- _Problem to solve_: Apart from the images, reproduce all of the data word for word.

- _Supplied material_:
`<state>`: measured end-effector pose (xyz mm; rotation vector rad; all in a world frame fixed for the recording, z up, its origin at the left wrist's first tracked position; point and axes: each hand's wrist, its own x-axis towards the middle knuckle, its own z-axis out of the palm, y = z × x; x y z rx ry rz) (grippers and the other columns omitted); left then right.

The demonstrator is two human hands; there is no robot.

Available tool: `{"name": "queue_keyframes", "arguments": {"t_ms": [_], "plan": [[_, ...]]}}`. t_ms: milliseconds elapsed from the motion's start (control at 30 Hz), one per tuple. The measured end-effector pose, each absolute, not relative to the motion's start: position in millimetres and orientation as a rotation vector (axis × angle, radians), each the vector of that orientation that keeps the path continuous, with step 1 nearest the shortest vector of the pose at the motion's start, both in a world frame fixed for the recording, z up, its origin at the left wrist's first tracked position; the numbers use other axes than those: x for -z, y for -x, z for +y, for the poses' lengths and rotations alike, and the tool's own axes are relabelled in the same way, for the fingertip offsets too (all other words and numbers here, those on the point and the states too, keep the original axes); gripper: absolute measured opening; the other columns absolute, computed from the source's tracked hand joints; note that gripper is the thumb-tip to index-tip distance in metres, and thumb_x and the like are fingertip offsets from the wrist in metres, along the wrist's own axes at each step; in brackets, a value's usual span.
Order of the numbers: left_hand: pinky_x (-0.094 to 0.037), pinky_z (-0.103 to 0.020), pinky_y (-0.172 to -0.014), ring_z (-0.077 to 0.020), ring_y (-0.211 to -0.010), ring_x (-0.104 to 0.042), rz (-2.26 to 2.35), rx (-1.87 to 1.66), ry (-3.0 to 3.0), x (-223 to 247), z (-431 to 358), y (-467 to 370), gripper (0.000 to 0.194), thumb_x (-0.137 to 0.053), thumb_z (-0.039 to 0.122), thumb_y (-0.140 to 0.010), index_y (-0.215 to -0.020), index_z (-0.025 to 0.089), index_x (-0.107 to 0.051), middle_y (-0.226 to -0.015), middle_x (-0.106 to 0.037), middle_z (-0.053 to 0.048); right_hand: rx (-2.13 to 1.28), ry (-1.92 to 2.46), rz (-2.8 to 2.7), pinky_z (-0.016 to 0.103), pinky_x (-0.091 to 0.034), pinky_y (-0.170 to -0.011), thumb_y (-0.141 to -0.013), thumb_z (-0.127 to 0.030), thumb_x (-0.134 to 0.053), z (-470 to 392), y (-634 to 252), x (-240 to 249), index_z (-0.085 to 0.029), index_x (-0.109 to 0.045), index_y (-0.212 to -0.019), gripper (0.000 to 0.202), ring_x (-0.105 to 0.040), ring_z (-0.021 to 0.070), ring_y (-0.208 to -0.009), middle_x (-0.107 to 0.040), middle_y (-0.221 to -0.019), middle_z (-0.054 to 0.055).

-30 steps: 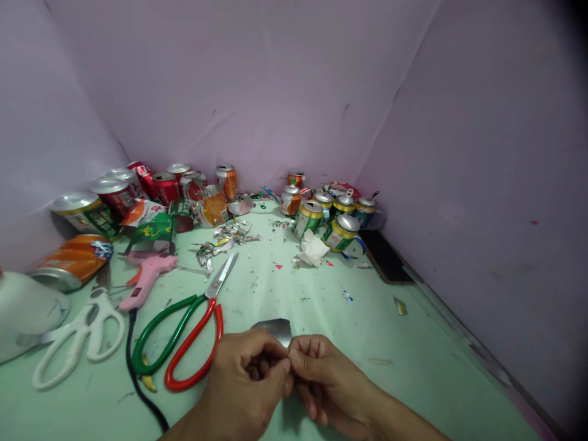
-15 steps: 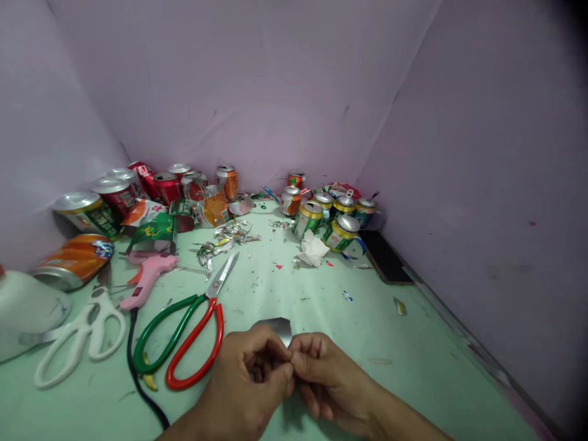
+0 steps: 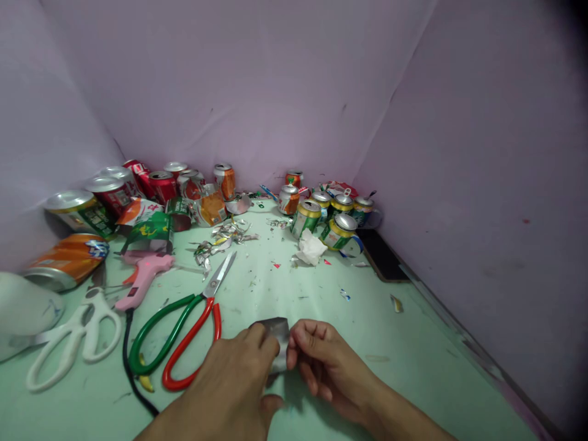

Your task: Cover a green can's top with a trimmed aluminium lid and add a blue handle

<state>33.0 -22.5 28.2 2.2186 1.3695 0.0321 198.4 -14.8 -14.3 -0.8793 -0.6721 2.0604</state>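
Observation:
A small curved piece of silver sheet metal (image 3: 281, 350), like cut can aluminium, is between my hands just above or on the table. My left hand (image 3: 236, 370) lies over its left part with bent fingers touching it, while the thumb sticks out apart below. My right hand (image 3: 324, 358) is closed at the sheet's right edge, thumb and forefinger together and the other fingers curled. Exactly how the fingertips meet the edge is hard to see. Scissors with green and red handles (image 3: 190, 334) lie open to the left of my left hand.
On the left are white scissors (image 3: 76, 340), a pink glue gun (image 3: 146, 278) with a black cord, a white bottle (image 3: 27, 309) and an orange can (image 3: 68, 260). Metal scraps (image 3: 225, 236), drink cans (image 3: 305, 218), crumpled tissue (image 3: 311, 247) and a phone (image 3: 383, 257) lie farther back.
My left hand has let go of its pinch beside the right fingertips and turned palm down over the sheet. More of the sheet shows. The view has shifted slightly.

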Motion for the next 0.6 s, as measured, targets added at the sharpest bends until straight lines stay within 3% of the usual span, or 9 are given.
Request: {"name": "queue_keyframes", "arguments": {"t_ms": [200,600], "plan": [[-0.045,-0.036,-0.063,-0.0246,-0.080,-0.058,1.325,0.000,-2.399,-7,-20,-31,0.031,-0.042,0.006,-0.069,-0.091,0.021,-0.058,-0.092,-0.057,-0.007,-2.056,0.876,-0.675,0.008,-0.026,-0.023,-0.074,-0.041,-0.066,-14,-198,16,-0.010,-0.058,-0.068,0.033,-0.047,0.0025,-0.028,-0.065,-0.057,0.002],[-0.045,-0.030,-0.065,-0.0194,-0.078,-0.057,1.318,-0.087,-2.348,-1,-19,-31,0.026,-0.042,0.007,-0.073,-0.087,0.021,-0.059,-0.090,-0.057,-0.006,-2.046,0.899,-0.677,0.009,-0.025,-0.022,-0.073,-0.043,-0.067,-13,-196,16,-0.010,-0.059,-0.068,0.034,-0.047,0.0022,-0.028,-0.065,-0.058,0.002]]}}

- _Answer to this exercise_:
`<state>`: measured end-effector pose (xyz mm; rotation vector rad; all in a world frame fixed for the recording, z up, its origin at the left wrist's first tracked position; point and axes: each hand's wrist, its own x-axis towards the middle knuckle, its own z-axis out of the palm, y = z × x; x y z rx ry rz) (grippers and the other columns omitted); left then right.

The demonstrator is two human hands; there is no robot.

Available tool: `{"name": "queue_keyframes", "arguments": {"t_ms": [_], "plan": [[_, ...]]}}`. t_ms: milliseconds elapsed from the motion's start (control at 30 Hz), one per tuple. The measured end-effector pose, each absolute, not relative to the motion's start: position in millimetres and orientation as a rotation vector (axis × angle, radians), each the vector of that orientation that keeps the path continuous, with step 1 nearest the shortest vector of the pose at the motion's start, both in a world frame fixed for the recording, z up, its origin at the left wrist's first tracked position; the numbers use other axes than those: x for -z, y for -x, z for +y, for the poses' lengths and rotations alike, and the tool's own axes are relabelled in the same way, for the fingertip offsets too (all other words and numbers here, those on the point and the states too, keep the original axes); gripper: absolute measured opening; the other columns absolute, computed from the source's tracked hand joints; note that gripper is the thumb-tip to index-tip distance in metres, and thumb_x and the like are fingertip offsets from the wrist in metres, along the wrist's own axes at each step; in brackets, a value's usual span.
Order of the numbers: left_hand: pinky_x (-0.094 to 0.037), pinky_z (-0.103 to 0.020), pinky_y (-0.172 to -0.014), ring_z (-0.077 to 0.020), ring_y (-0.211 to -0.010), ring_x (-0.104 to 0.042), rz (-2.26 to 2.35), rx (-1.87 to 1.66), ry (-3.0 to 3.0), x (-223 to 247), z (-431 to 358), y (-467 to 370), gripper (0.000 to 0.194), thumb_x (-0.137 to 0.053), thumb_z (-0.039 to 0.122), thumb_y (-0.140 to 0.010), index_y (-0.215 to -0.020), index_z (-0.025 to 0.089), index_x (-0.107 to 0.051), middle_y (-0.226 to -0.015), middle_x (-0.106 to 0.037), middle_z (-0.053 to 0.048); right_hand: rx (-2.13 to 1.28), ry (-1.92 to 2.46), rz (-2.8 to 2.7), pinky_z (-0.016 to 0.103), pinky_x (-0.091 to 0.034), pinky_y (-0.170 to -0.011), thumb_y (-0.141 to -0.013), thumb_z (-0.127 to 0.030), thumb_x (-0.134 to 0.053), z (-470 to 392), y (-634 to 252), x (-240 to 249), index_z (-0.085 to 0.029), index_x (-0.109 to 0.045), index_y (-0.212 to -0.019), gripper (0.000 to 0.202), ring_x (-0.105 to 0.040), ring_z (-0.021 to 0.070), ring_y (-0.208 to -0.009), middle_x (-0.107 to 0.040), middle_y (-0.221 to -0.019), middle_z (-0.054 to 0.055).

-30 steps: 
-15 steps: 
+0 steps: 

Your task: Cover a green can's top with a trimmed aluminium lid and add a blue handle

<state>33.0 -22.5 28.2 2.2186 1.3695 0.0321 198.4 -14.8 -14.3 -0.8793 -0.6721 2.0604</state>
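Observation:
A small curved piece of silver sheet metal (image 3: 281, 350), like cut can aluminium, is between my hands just above or on the table. My left hand (image 3: 236, 370) lies over its left part with bent fingers touching it, while the thumb sticks out apart below. My right hand (image 3: 324, 358) is closed at the sheet's right edge, thumb and forefinger together and the other fingers curled. Exactly how the fingertips meet the edge is hard to see. Scissors with green and red handles (image 3: 190, 334) lie open to the left of my left hand.
On the left are white scissors (image 3: 76, 340), a pink glue gun (image 3: 146, 278) with a black cord, a white bottle (image 3: 27, 309) and an orange can (image 3: 68, 260). Metal scraps (image 3: 225, 236), drink cans (image 3: 305, 218), crumpled tissue (image 3: 311, 247) and a phone (image 3: 383, 257) lie farther back.
My left hand has let go of its pinch beside the right fingertips and turned palm down over the sheet. More of the sheet shows. The view has shifted slightly.
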
Motion for the next 0.6 s, as measured, targets added at the sharpest bends until straight lines stay within 3% of the usual span, or 9 are given.
Request: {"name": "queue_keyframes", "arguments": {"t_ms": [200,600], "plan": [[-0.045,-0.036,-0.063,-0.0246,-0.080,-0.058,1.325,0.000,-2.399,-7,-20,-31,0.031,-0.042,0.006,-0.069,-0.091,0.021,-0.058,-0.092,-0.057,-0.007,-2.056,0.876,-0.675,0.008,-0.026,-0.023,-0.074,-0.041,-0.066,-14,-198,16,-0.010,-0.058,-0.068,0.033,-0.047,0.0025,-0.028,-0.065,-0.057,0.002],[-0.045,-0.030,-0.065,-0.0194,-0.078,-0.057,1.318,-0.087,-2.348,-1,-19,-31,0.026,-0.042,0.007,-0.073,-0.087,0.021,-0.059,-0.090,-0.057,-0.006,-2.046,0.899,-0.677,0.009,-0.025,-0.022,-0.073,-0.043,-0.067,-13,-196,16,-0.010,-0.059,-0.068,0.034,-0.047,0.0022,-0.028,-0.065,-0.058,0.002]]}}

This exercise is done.